Ancien membre de l’AUR, Georgescu a pris ses distances avec le parti en 2022 à la suite de ses déclarations minimisant le passé fasciste du pays. Simion, cherchant à adopter une ligne moins radicale, a même cité Giorgia Meloni comme source d’inspiration pour son mouvement.

Simion a exprimé son soutien à Georgescu lors de la soirée électorale, et ensemble, ces deux figures souverainistes ont représenté plus d’un tiers des votes. L’historien Oliver Jens Schmitt de l’Université de Vienne a qualifié ce résultat de moment historique préoccupant pour la Roumanie, soulignant les ambitions de Georgescu de se positionner comme un successeur à Codreanu.

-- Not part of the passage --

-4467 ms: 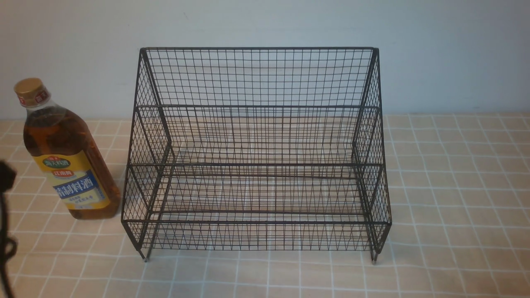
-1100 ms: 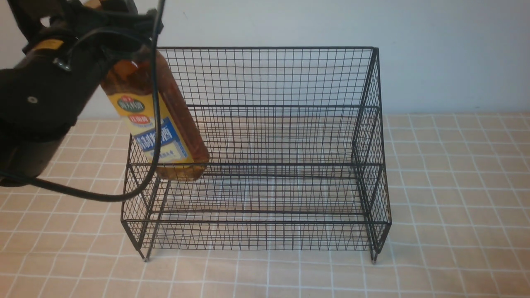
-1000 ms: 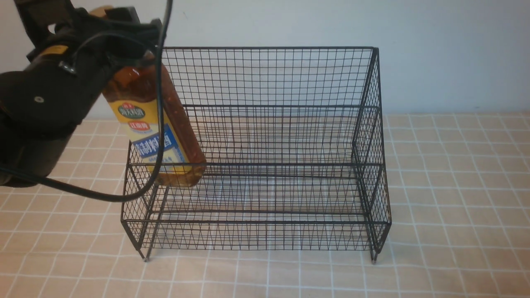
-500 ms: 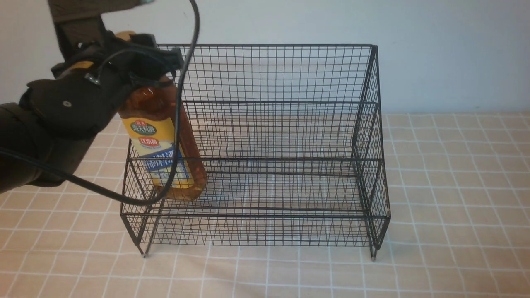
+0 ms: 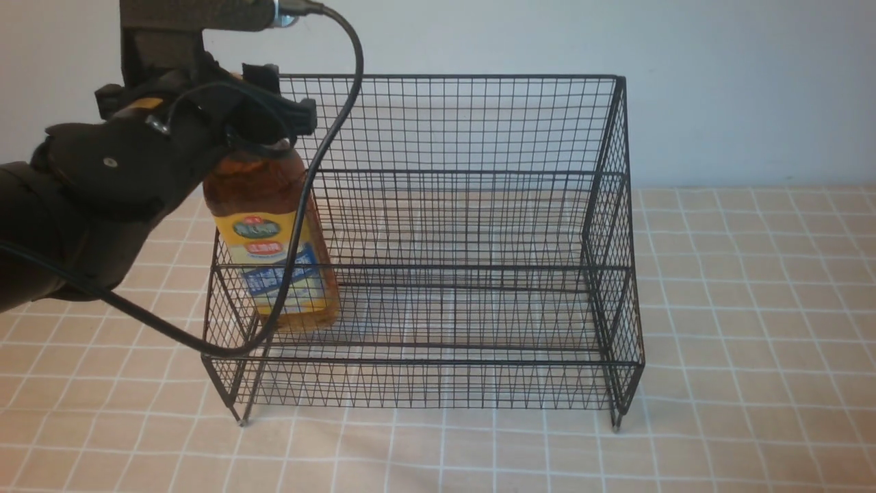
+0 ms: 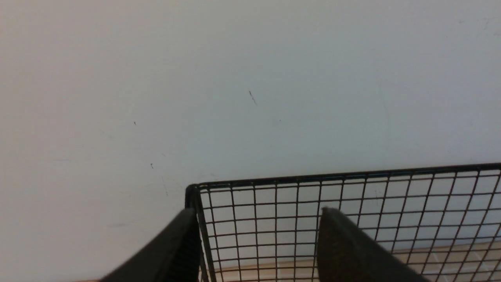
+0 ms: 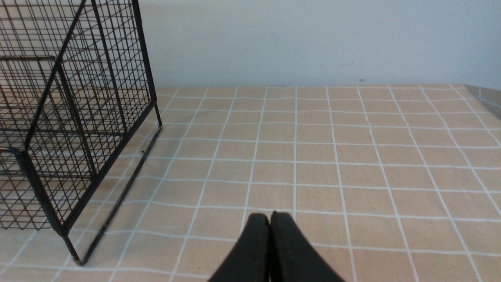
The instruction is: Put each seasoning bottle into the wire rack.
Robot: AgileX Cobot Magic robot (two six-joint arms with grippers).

Un membre stratégique de l’OTAN

Bien que le rôle du président roumain soit principalement symbolique, il est également le commandant en chef des forces armées et joue un rôle dans les décisions de politique étrangère, notamment à travers la nomination d’ambassadeurs.

Georgescu a exprimé son refus de condamner l’invasion russe en Ukraine, déclarant que Vladimir Poutine aime son pays. Cependant, il critique vivement l’OTAN et l’UE, les qualifiant d’échecs. Des articles élogieux à son égard ont même été publiés sur des plateformes de propagande russe avant leur interdiction.

La Roumanie revêt une importance stratégique pour l’OTAN, avec une frontière de 400 kilomètres avec l’Ukraine et des infrastructures cruciales pour les routes d’approvisionnement. La plus grande base de l’OTAN en Europe est en cours de construction près de Constanta. Si Georgescu accède à la présidence, cela pourrait marquer un tournant majeur pour la Roumanie.